INSTRUCTIONS TO FOLLOW. The reply should contain the full listing exactly as written and no pictures at all.

INFORMATION SHOWN.

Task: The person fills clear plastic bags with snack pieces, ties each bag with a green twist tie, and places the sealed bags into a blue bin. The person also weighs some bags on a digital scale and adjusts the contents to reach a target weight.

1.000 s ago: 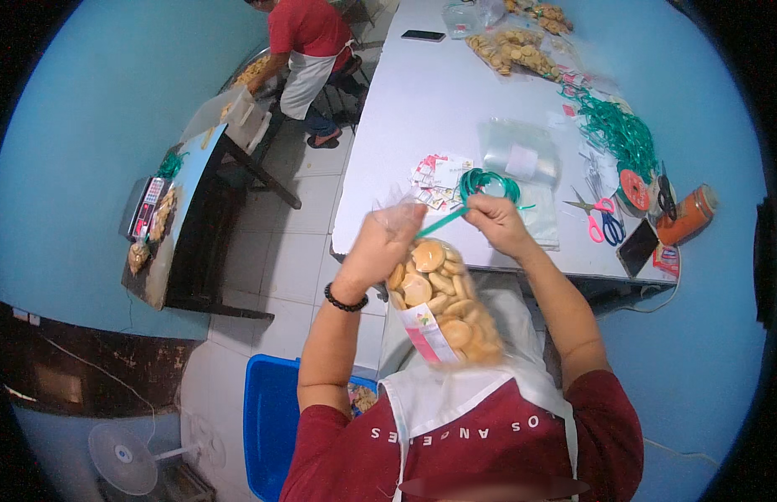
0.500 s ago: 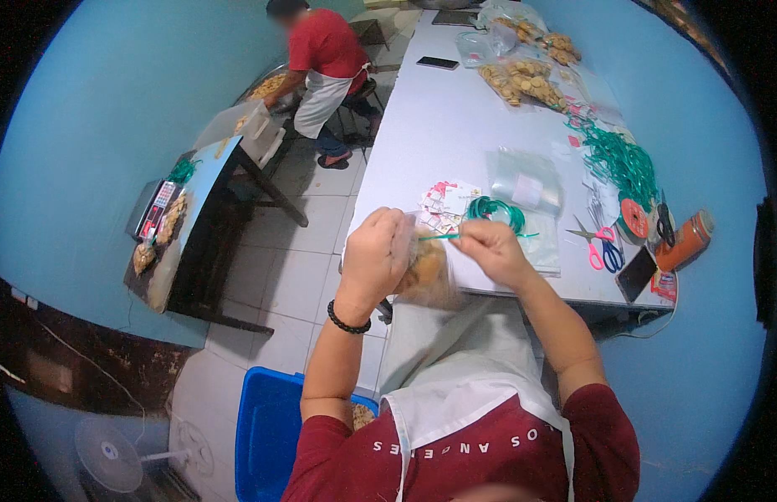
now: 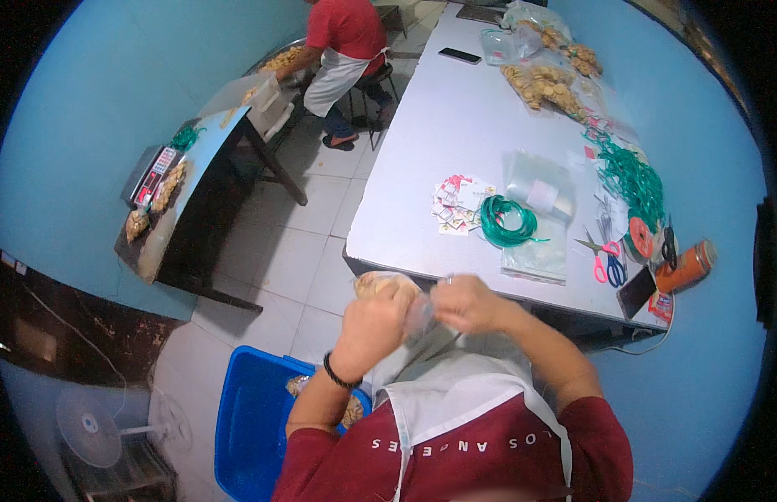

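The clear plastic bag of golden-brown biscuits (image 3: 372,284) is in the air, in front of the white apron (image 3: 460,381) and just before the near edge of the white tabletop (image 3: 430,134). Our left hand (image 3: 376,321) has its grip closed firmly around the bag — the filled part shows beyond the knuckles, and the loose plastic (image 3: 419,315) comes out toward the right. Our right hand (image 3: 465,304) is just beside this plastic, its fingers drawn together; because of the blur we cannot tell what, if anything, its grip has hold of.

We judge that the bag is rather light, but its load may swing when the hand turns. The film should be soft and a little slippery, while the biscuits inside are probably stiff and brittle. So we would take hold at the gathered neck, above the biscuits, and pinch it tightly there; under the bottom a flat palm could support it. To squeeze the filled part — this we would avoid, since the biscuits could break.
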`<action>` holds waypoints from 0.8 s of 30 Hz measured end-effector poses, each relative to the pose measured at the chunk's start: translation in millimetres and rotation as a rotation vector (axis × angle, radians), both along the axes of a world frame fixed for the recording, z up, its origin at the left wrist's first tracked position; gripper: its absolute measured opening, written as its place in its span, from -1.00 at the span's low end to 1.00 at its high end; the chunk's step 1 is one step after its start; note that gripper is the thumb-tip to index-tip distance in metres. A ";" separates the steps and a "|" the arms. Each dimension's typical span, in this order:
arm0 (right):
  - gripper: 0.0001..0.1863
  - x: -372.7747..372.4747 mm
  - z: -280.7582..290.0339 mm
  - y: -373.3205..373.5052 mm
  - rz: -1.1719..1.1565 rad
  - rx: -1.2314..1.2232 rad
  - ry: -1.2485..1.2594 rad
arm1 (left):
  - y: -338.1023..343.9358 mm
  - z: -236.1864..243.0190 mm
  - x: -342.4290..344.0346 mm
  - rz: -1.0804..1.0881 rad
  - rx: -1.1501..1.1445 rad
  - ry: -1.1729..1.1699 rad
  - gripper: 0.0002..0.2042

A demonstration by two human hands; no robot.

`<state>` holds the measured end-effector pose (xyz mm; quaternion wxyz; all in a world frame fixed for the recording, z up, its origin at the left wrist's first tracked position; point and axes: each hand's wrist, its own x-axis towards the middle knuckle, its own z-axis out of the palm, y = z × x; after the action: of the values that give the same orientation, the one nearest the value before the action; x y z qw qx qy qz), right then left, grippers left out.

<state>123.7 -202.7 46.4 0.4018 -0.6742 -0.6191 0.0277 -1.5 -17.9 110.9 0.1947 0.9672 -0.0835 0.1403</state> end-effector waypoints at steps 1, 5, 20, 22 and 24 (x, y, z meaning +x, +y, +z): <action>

ANSWER BELOW.
Task: The person fills clear plastic bags with snack pieces, ties each bag with a green twist tie, and places the sealed bags into a blue bin. The person also weighs some bags on a digital scale and adjusts the contents to reach a target weight.

1.000 s ago: 
0.500 s ago: 
now: 

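The clear plastic bag of golden-brown biscuits (image 3: 372,284) is in the air, in front of the white apron (image 3: 460,381) and just before the near edge of the white tabletop (image 3: 430,134). Our left hand (image 3: 376,321) has its grip closed firmly around the bag — the filled part shows beyond the knuckles, and the loose plastic (image 3: 419,315) comes out toward the right. Our right hand (image 3: 465,304) is just beside this plastic, its fingers drawn together; because of the blur we cannot tell what, if anything, its grip has hold of.

We judge that the bag is rather light, but its load may swing when the hand turns. The film should be soft and a little slippery, while the biscuits inside are probably stiff and brittle. So we would take hold at the gathered neck, above the biscuits, and pinch it tightly there; under the bottom a flat palm could support it. To squeeze the filled part — this we would avoid, since the biscuits could break.
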`<action>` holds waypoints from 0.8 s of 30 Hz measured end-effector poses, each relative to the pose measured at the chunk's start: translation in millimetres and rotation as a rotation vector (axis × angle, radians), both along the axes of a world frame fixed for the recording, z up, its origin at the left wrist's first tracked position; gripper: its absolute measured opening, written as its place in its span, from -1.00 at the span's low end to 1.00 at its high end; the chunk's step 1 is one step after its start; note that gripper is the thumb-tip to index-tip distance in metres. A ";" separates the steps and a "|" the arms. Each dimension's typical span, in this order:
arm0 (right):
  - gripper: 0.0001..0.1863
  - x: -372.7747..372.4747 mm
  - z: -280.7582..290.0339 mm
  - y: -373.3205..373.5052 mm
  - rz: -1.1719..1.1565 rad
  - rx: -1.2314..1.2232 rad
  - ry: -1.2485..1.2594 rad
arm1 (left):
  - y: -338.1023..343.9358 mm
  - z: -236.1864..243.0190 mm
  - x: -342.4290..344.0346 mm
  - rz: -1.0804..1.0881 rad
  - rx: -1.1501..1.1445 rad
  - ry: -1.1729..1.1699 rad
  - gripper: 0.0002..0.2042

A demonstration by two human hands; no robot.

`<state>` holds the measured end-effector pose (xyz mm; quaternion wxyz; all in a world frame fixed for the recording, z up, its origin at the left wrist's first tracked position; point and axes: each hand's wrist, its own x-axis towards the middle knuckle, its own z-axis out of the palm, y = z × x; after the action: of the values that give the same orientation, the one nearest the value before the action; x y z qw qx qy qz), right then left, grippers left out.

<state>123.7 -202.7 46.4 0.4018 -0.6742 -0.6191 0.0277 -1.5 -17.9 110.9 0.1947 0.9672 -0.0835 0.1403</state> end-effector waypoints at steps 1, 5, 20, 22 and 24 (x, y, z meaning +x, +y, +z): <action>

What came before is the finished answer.